(EXERCISE): Exact retyping of the data: please keep every word and drop each picture.

##############################

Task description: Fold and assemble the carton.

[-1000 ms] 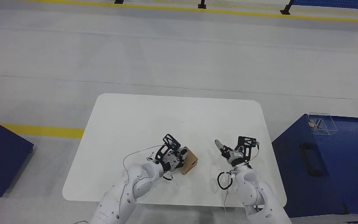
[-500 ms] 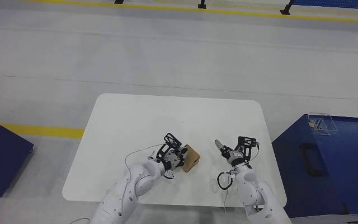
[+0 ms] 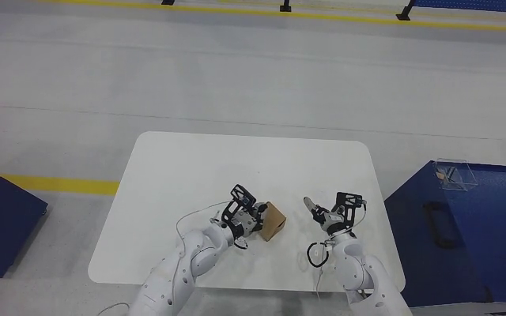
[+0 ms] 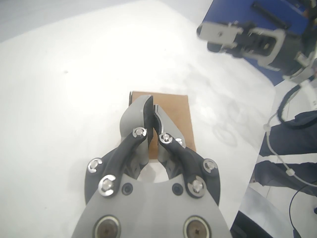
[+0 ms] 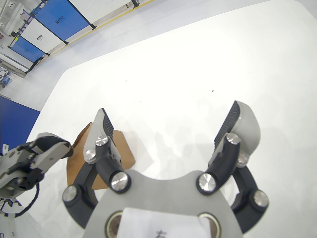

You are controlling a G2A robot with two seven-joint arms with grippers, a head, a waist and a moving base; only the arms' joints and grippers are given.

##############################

(RESPONSE TO THIS EXERCISE):
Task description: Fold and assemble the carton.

[-1000 ms] 
[-500 ms] 
[+0 ms] 
[+0 ms] 
[+0 ms] 

You are controlling a G2A robot with two seven-joint arms with grippers, a head, a waist and a moving base; only the arms' joints and grippers are given.

Nothing more is required for this exercise.